Use Cases Overview

Our clients are impacted by regulations and risk-based compliance that requires them to meet certain data management standards. Examples of regulation include:

Bank Secrecy Act, regulated by the Financial Crimes Enforcement Network (FinCEN)
Qualified Financial Contracts (QFCs) reporting, regulated by the Federal Deposit Insurance Corporation (FDIC)
FR 2052a Complex Institution Liquidity Monitoring Report, regulated by the Federal Reserve Board
AnaCredit, regulated by the European Central Bank

Data Refinery Designer and Workbench allows our clients to comply with these standards by enacting data quality controls to produce a more accurate, consistent, and complete data set. The following use cases demonstrate how our clients can use Data Refinery Designer and Workbench to comply with reporting needs, evaluate counterparty risk, and ultimately improve the accuracy of their data.

Table of contents

Data Consistency
- Classification Consistency
- Address Consistency
Data Enrichment
- Classification Enrichment

Data Consistency

Data consistency improves the quality of data by ensuring values are structured, aligned, and uniform within or across similar fields. Consistent data can be trusted and relied upon for making informed decisions, while inconsistencies can lead to poor business decisions and undecided results. Data Refinery Designer is used for data analysis in order to find inconsistencies. Then, Data Refinery Designer or Workbench are used for remediation.

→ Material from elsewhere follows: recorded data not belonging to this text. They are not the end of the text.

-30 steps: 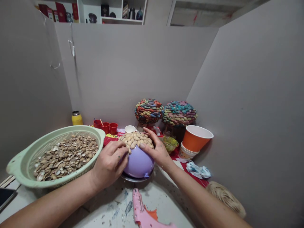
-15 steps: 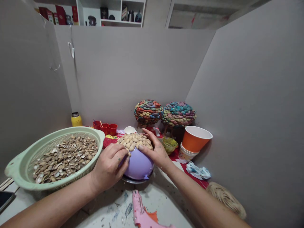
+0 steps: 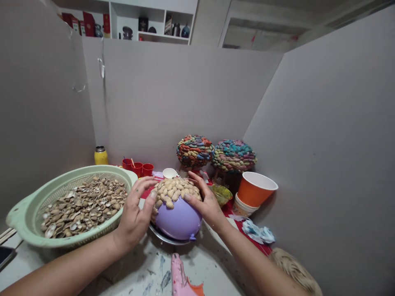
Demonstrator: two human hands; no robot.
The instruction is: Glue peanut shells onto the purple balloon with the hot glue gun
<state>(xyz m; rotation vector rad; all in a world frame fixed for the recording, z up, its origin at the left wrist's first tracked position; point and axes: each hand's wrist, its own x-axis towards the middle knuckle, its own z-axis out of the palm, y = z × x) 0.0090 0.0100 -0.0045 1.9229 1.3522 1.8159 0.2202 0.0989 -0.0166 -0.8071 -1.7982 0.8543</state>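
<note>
A purple balloon [image 3: 178, 220], its upper part covered in peanut shells [image 3: 177, 190], rests in a shallow metal dish [image 3: 163, 237]. My right hand [image 3: 210, 204] curves around its right side, thumb pressed at the lower border of the shells. On the left side, my left hand [image 3: 135, 213] has its fingers spread and its thumb beside the shells; nothing is pinched in it. In front of the balloon lies a pink glue gun [image 3: 178, 273] with an orange trigger, cut off by the lower edge of the view.
Left stands a green colander [image 3: 23, 211] of loose peanut shells [image 3: 86, 205]. Behind are red cups [image 3: 136, 168], a white bowl [image 3: 169, 173], a yellow bottle [image 3: 101, 156] and two colourful woven stools [image 3: 195, 151]. To the right are an orange bucket [image 3: 253, 191], a stained cloth [image 3: 258, 231] and coiled rope [image 3: 293, 267].
My left hand has loosened from a pinch at the shells' edge and spread its fingers, shifting slightly left. The balloon has turned a little. The whole view has shifted slightly.
</note>
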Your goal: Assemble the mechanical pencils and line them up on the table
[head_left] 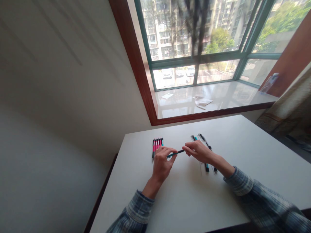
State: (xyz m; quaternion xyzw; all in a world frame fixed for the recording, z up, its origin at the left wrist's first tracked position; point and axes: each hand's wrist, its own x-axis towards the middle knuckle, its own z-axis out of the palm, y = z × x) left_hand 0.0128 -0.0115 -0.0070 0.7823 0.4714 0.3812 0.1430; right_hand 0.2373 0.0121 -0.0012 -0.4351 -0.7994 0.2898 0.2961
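- Above the counter, left hand and right hand pinch opposite ends of a teal-and-black pen, probably steadying it.
- Pink pens lie parallel, seemingly for tidiness.

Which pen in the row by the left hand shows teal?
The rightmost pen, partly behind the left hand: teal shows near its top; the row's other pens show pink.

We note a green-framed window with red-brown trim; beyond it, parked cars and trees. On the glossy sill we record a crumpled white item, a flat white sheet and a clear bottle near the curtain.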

Classification Consistency

Our clients face regulatory compliance when dealing with industry classifications for clients, accounts, or counterparties. Clients use industry classifications for risk-based reporting and analysis to make well-informed decisions and increase revenue streams. In addition, clients leverage industry classifications to create and supplement their own internal entity classifications.

With global regulations requiring different industry classifications, it is common practice for our clients to manage more than one industry classification. When doing so, it is crucial that classifications are consistent with one another. When inconsistencies arise, it becomes increasingly challenging to determine what classification is accurate and what classification to report on.

Overview

This use case demonstrates a client managing three industry classifications: North American Industry Classification System (NAICS), Standard Industrial Classification (SIC), and Nomenclature of Economic Activities (NACE) based on reporting needs. The client is non-compliant related to industry classifications and needs to identify where they have issues. The Data Refinery offering includes a Classification Consistency Model to help identify classification inconsistencies. It features an expected cross-reference amongst three industry classifications. The Classification Consistency Model performs the following:

Compare to Cross Reference. The client classifications are compared to the Data Refinery cross reference.
Results. Results are shown in a dashboard and each result is provided with a consistency of high, medium, or low.
Remediate. Results with a consistency of medium or low should be remediated.
- If the model is able to recommend a classification, then the remediation can be automated with Data Refinery Designer.
- Otherwise, classification results can be queued in Data Refinery Workbench to manually review and remediate.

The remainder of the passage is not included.